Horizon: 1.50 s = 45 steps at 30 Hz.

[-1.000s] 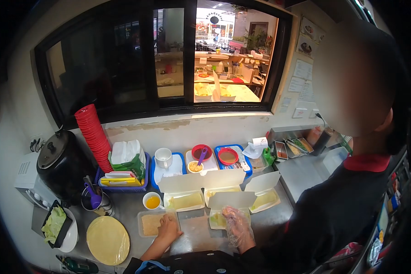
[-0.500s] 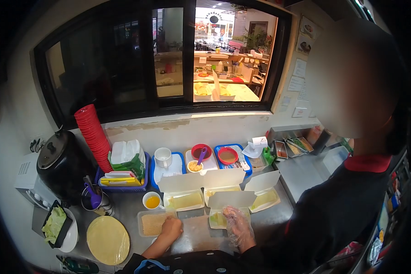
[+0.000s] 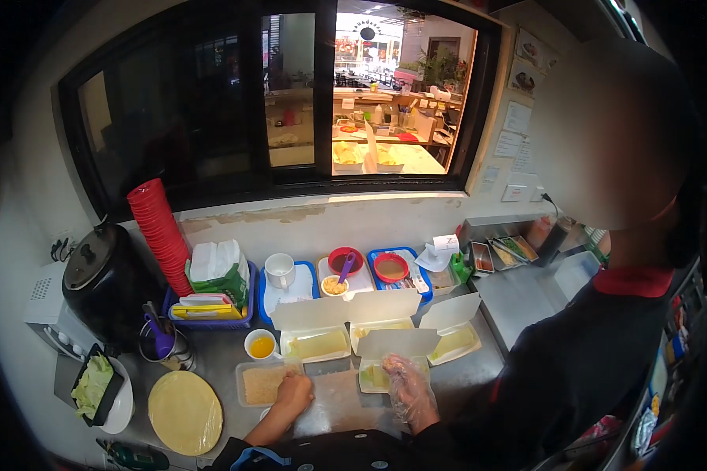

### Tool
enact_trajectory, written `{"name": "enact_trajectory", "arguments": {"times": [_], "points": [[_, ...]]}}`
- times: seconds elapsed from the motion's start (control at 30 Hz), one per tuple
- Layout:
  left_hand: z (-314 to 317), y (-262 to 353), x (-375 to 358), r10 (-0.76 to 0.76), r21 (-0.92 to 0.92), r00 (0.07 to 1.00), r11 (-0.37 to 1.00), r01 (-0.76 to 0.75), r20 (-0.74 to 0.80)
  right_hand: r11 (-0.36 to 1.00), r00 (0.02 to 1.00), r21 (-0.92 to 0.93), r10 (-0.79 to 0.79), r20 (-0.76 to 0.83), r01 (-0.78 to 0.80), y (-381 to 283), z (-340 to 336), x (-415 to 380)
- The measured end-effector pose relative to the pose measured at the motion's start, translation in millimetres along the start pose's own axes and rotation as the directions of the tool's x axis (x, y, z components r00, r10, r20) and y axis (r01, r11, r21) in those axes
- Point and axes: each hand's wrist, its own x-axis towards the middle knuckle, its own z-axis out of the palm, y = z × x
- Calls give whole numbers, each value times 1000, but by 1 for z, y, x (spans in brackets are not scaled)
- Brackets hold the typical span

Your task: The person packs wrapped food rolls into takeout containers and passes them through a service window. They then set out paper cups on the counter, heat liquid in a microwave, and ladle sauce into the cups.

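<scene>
My bare left hand (image 3: 294,392) is closed, fingers curled down, at the right edge of a clear plastic tub (image 3: 261,383) of light-brown crumbs; what it grips, if anything, is hidden. A clear plastic glove covers my right hand (image 3: 412,388). Its fingers are bunched over an open white takeaway box (image 3: 374,381) with pale green food inside, and their tips hide whatever they hold. Behind stand more open boxes, including a left box (image 3: 317,345) and a right box (image 3: 454,344), both with pale green lining. A white cup (image 3: 261,345) of yellow liquid stands behind the tub.
A wrapped yellow round (image 3: 185,413) and a black tray of lettuce (image 3: 94,385) lie at left. Red bowls, including one with brown sauce (image 3: 391,268), stand at the back. A co-worker in a dark shirt (image 3: 573,337) stands close on the right.
My hands stay almost where they were. The co-worker's head has shifted slightly right, uncovering a wall plug and cord.
</scene>
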Motion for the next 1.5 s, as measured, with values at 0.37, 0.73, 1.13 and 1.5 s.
{"name": "enact_trajectory", "arguments": {"times": [0.37,0.73,1.13,1.5], "points": [[1,1,-2,20,-37,999,999,-21,-28,998,998,-49,-44,-49,42,-7,-5,4],[-6,7,-7,-34,-73,997,997,28,-73,315,932,-942,-362,-3,119,-36,-17,12],[-9,8,-8,-56,-48,997,997,54,-43,-312,883,-945,-410,228,99,-24,-31,21],[16,60,51,91,-416,975,893,-171,-205,-61,937,-994,-333,105,90,-33,-32,17]]}}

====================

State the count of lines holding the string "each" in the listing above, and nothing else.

> **Written solution**:
2